= Battle of Aberdeen (Andaman Islands) =

1859 battle in British India

The Battle of Aberdeen, on the Andaman Islands of India close to Port Blair, was an armed conflict that occurred on 14 May 1859 (according to Portman but 17 May according to other sources) between the natives of the Andaman islands, the forces of the British colonial government in India, and to some extent the convicts (Indian independence activists) of the Ross Island Penal Colony.

== Background ==
In 1789, the Bengal Presidency established a naval base and penal colony on Chatham Island in the southeast bay of Great Andaman. After two years, the colony was moved to the northeast part of Great Andaman and was named Port Cornwallis.
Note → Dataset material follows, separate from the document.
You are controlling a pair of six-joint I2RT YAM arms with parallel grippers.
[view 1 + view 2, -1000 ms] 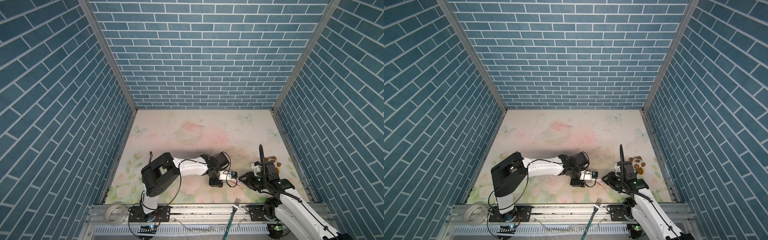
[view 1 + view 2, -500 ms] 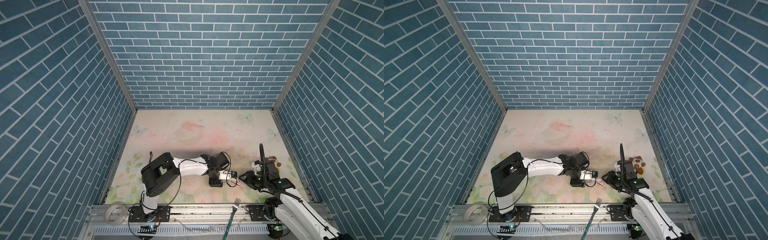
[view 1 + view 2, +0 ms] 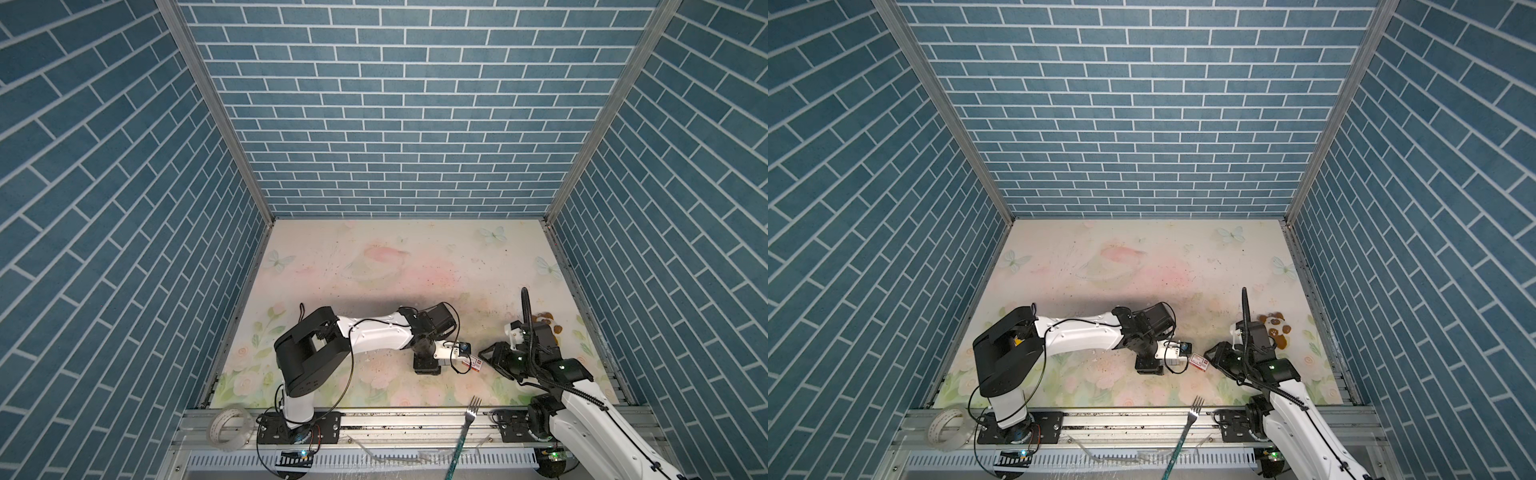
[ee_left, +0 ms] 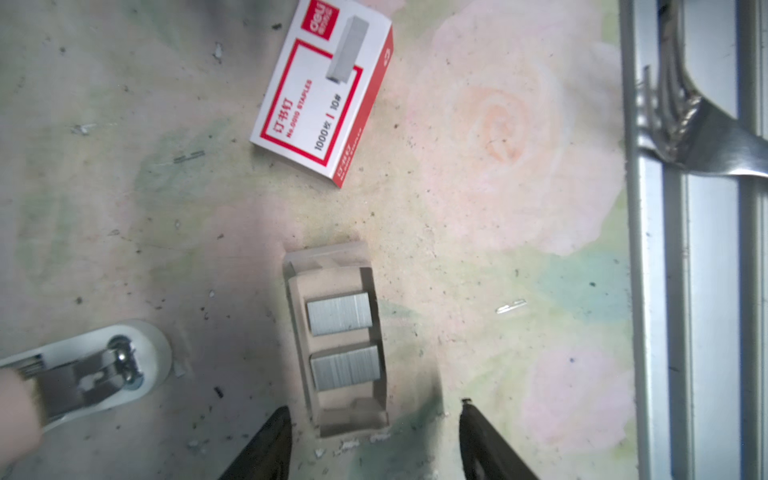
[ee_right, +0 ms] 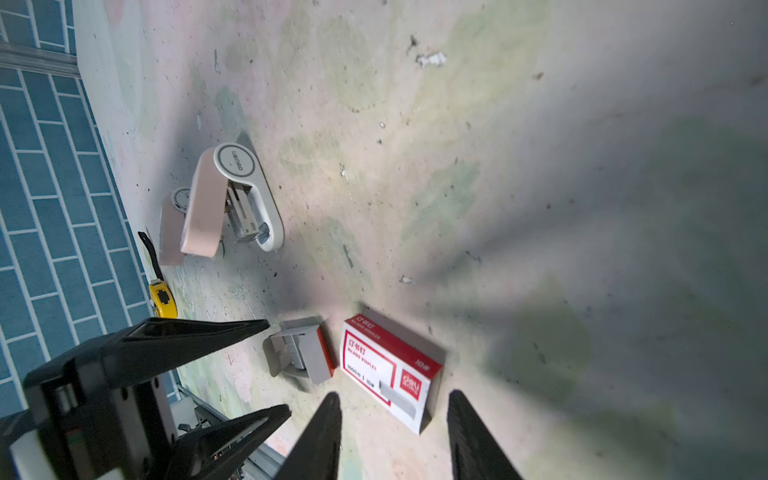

However, there was much disease and death in the penal colony and the government ceased operating it in May 1796.

In 1824, Port Cornwallis was the rendezvous of the fleet carrying the army to the First Burmese War.

The hostile nature of the native inhabitants was highlighted in the 1830s and 1840s, when shipwrecked crews who landed on the Andamans were often attacked and killed by Andamanese tribespeople, and the islands had a reputation for cannibalism. The loss of the Runnymede and the Briton in 1844 during the same storm, while transporting goods and passengers between India and Australia, and the continuous attacks launched by Andamanese tribespeople, which the survivors fought off, alarmed the British government.

In 1855, the government proposed another settlement on the islands, including a convict establishment, but the Indian Rebellion of 1857 forced a delay in its construction. However, the rebellion led to the British holding a large number of prisoners, who could be held more securely and at less risk in an offshore penal colony than on the Indian mainland, and so the development of a new Andaman settlement and prison became a perceived necessity. The first prisoners landed at the Andaman Islands on 10 March 1858, and were soon engaged in clearing the dense forest of Ross Island, building their own shelters and other buildings, and laying roads, while living and working in extremely arduous conditions.

== Prelude to battle ==
The plan of the impending attack was revealed by Dudhnath Tewari, an escaped convict who had lived with the tribespeople for some time. Tewari, convict number 276, had escaped on 6 April 1858 with several other prisoners from Ross Island and had been taken prisoner by the tribesmen after the others had been killed, and he had been shot and wounded. Tewari had then been accepted and allowed to live with the locals, and even made to marry two tribal girls. When he heard of the plan to attack the prison colony, Tewari returned on 23 April to inform the superintendent of the penal colony, Dr J.P. Walker of the impending attack. The natives were armed with bows and arrows, spears and knives, while the British were equipped with firearms. Tewari had been imprisoned for his desertion and role in the Indian Rebellion of 1857 and his account has been questioned by some authors, although he was subsequently pardoned by the British for his role in the events.

The battle was preceded by a series of skirmishes. On 6 April 1859, 248 convicts were shot at with arrows by 200 tribals on Haddo. On 14 April another group of convicts was attacked by some 1,500 armed tribals, with the convicts being forced to jump into the sea to escape. The tribals were described as showing intent to attack only those who did not have fetters (legcuffs) on them. According to the account of Portman, the Andamanese objected to the destruction of the jungle by clearings that were being made by convict workgangs. On 28 April a seaman aboard the schooner Charlotte was struck by an arrow off North Point and Dr Walker forbade anyone from landing there.

== Battle ==
On 14 May, the tribesmen launched a major attack on Aberdeen itself, from Atalanta Point. Expecting such an attack, the navy schooner Charlotte was nearby, and fired on at the attacking tribesmen. The British within the settlement defended themselves with firearms, and the natives never returned to fight again. Shortly after this incident Dr Walker resigned from duty and was succeeded by Colonel J.C. Haughton.

== Aftermath ==
While the tribal forces were defeated, and British policy towards them subsequently became more benevolent approach to the tribes on the islands, they remained hostile to the new arrivals.

== Memorial ==
Today, the battle is commemorated by a memorial in the Rajiv Gandhi Water Sports Complex, in Port Blair Andaman.